◆ **YOUR GOAL**: When the line containing "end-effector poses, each" appears in the data below, begin copying there and stop only after the line containing "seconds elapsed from".
▽
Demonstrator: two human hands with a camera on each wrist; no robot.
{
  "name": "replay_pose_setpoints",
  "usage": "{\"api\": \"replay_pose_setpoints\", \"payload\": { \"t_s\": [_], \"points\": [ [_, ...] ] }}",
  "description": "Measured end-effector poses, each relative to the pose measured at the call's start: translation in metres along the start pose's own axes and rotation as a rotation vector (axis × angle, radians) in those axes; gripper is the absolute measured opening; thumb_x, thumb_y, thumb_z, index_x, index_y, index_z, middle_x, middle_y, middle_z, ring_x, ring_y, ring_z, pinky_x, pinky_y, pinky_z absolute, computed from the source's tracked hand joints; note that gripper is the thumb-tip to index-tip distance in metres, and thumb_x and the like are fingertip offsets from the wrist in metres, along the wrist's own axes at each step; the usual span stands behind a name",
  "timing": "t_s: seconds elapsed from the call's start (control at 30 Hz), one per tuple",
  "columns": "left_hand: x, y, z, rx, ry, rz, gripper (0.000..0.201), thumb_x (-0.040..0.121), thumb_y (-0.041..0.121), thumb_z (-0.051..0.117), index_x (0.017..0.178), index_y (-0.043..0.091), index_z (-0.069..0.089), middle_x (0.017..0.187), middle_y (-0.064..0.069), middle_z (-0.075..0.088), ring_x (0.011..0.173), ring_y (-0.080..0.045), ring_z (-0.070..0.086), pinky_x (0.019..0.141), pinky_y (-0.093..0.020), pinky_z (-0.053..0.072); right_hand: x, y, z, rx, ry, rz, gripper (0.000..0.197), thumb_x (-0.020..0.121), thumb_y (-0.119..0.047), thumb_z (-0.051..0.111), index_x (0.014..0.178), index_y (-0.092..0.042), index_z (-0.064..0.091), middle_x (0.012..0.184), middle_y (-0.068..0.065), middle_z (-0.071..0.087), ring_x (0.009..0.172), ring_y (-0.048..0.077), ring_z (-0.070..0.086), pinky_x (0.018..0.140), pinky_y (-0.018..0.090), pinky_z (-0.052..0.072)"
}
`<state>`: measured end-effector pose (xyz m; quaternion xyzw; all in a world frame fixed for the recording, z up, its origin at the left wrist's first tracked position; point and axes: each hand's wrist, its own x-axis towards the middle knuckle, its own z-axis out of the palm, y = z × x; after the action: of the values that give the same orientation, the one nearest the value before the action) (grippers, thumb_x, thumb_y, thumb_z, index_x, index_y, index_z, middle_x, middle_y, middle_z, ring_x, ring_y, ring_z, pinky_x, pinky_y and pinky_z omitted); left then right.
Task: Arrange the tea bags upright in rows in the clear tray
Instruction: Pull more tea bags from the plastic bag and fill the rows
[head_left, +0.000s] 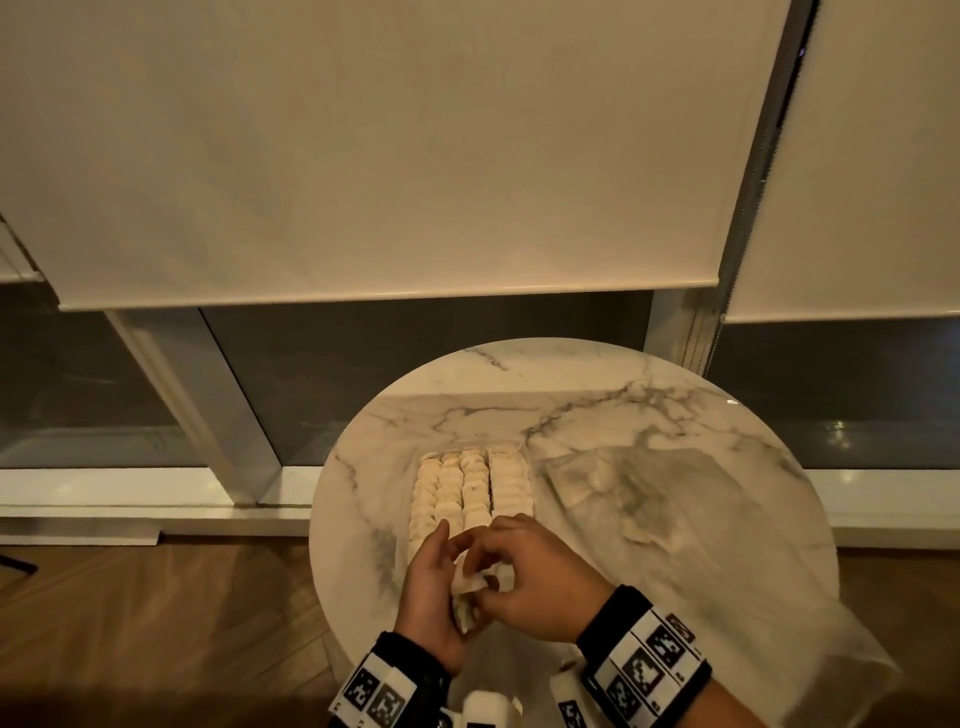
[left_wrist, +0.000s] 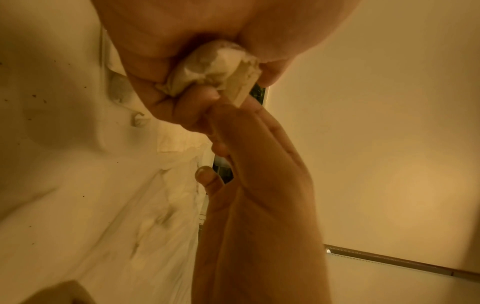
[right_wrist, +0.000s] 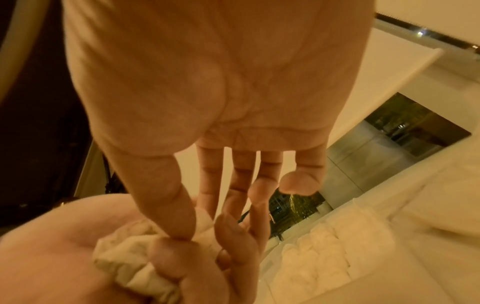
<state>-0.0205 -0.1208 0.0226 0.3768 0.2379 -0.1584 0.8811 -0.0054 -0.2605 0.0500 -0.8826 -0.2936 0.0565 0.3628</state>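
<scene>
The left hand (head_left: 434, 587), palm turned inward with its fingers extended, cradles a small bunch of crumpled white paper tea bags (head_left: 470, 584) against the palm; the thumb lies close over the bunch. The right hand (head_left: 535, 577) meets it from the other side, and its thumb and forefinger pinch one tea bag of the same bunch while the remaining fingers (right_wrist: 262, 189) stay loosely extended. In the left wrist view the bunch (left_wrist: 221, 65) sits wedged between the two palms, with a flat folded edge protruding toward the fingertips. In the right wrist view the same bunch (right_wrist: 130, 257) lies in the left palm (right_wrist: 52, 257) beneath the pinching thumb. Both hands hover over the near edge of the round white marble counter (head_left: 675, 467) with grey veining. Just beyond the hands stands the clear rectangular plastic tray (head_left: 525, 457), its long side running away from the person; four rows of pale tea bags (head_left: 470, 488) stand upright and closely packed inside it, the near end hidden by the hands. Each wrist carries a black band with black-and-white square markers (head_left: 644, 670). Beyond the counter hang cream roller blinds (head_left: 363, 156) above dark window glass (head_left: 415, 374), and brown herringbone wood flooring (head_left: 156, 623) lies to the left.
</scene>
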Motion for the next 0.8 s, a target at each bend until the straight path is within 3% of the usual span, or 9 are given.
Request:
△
◆ **PROBLEM SOLUTION**:
  "description": "Measured end-effector poses, each relative to the pose measured at the call's start: translation in metres along the start pose's own axes and rotation as a rotation vector (axis × angle, radians) in those axes; gripper is the absolute measured opening; thumb_x, thumb_y, thumb_z, index_x, index_y, index_z, middle_x, middle_y, middle_z, ring_x, ring_y, ring_z, pinky_x, pinky_y, pinky_z absolute, computed from the source's tracked hand joints; note that gripper is the thumb-tip to index-tip distance in metres, and thumb_x and the like are fingertip offsets from the wrist in metres, along the wrist's own axes at each step; the usual span stands behind a name",
  "timing": "t_s: seconds elapsed from the call's start (control at 30 Hz), one per tuple",

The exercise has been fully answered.